No doubt in my mind about sales being a driver. I’m reminded that, compared to rules and methods, asking people to think is a hard sell.

z


#9

There’s definitely a trend towards pulling in more org change and business/leadership practices into agile. There’s also a strong pull from the traditional change world to “do more agile things” so I suspect Agile + Certification will dominate the next 4 - 5 years.

I’ve already seem Certified Agile Marketer and expect more of that as traditional industry gets sucked into the vortex. I think most agile folks who’ve been doing this for a decade will invent more ‘modern agile’ type of models as the traditionalists bastardize 4 simple values into money making machines.

I don’t think any of it bad, everyone will find their groove. Even the Deloitte stuff wasn’t intended to be a prescriptive framework, it’s just a map…just like the one the Agile Alliance released, but with more stuff. I think it speaks to how much stuff has been reinvented in the name of agile over the last decade.


#10

Great insight @jasonlittle - happy to see you on here.


#11

Nailed it ! @jasonlittle


#12

@mccallam2 nailed it with Modern Agile, and now with @jasonlittle here I can’t do the ass-kissy thing about Lean Change Management.

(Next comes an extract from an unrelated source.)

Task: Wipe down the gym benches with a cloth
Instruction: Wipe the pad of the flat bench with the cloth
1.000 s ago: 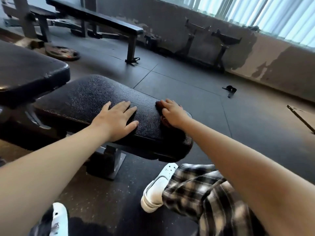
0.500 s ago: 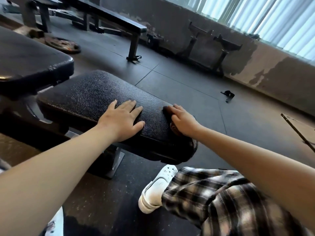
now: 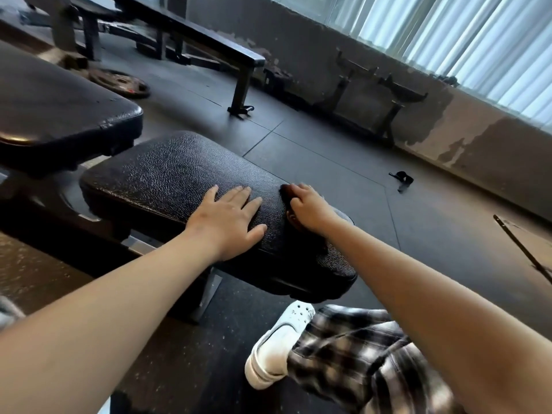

Agile organizations that work in a unified fashion are less concerned with Agile as a product and more concerned with working software as products. I’ve been amazed at the technology around CD pipelines and Sonar Lint adding valuable clean code as we work. Technologists and Business pairing throughout the day to bring value. Lean experimentation to fuel new cards and products being written. It’s a combination of all those things that should be next.

But most likely it will take a long time for that to truly spread. :slight_smile:


#13

I’m dreading the day when Prosci releases their “Certified Agile Change Manager” credential. I imagine someone will take Modern Agile and make a method and certification out of that too. To each their own, I think instead of fighting it, we rally around those that don’t want/need it and let the big companies do whatever they want.


#14

We are meant to be talking with Joshua of Modern Agile on the podcast, I will see if there are certification plans there. Perhaps its blind optimism, but I would think if they were looking to certify, they would have already…


#15

Please god no


#16

Oh, I don’t mean Joshua will…I bet someone else will change a few words about what he created and make some enterprisey, certified thing-a-ma-bob out of it.


#17

Ill pretend the “Please god no” is about certs, and not my sub-par interviewing prowess…


#18

Do you want the real answer or the smartass one???


#19

I can tell you with absolute certainty there are no plans for certifying Modern Agile. And Josh will intervene should someone try to go that path. He cares deeply about this.

He actually scolded me when we were chatting recently… I used “framework” somehow in our conversation about MA and he (politely) reminded me, “Zach, let’s take a moment to consider our words. MA is principle driven and framework free.”

Haha. Oops! :slight_smile:


#20

I think the next step for agility to improve in large organizations are ways to flatten the organization because most large org’s are not agile in business nor tech. They think they are but they have no idea. I am not sure who leads the way for other orgs to follow epecially in the eastern US.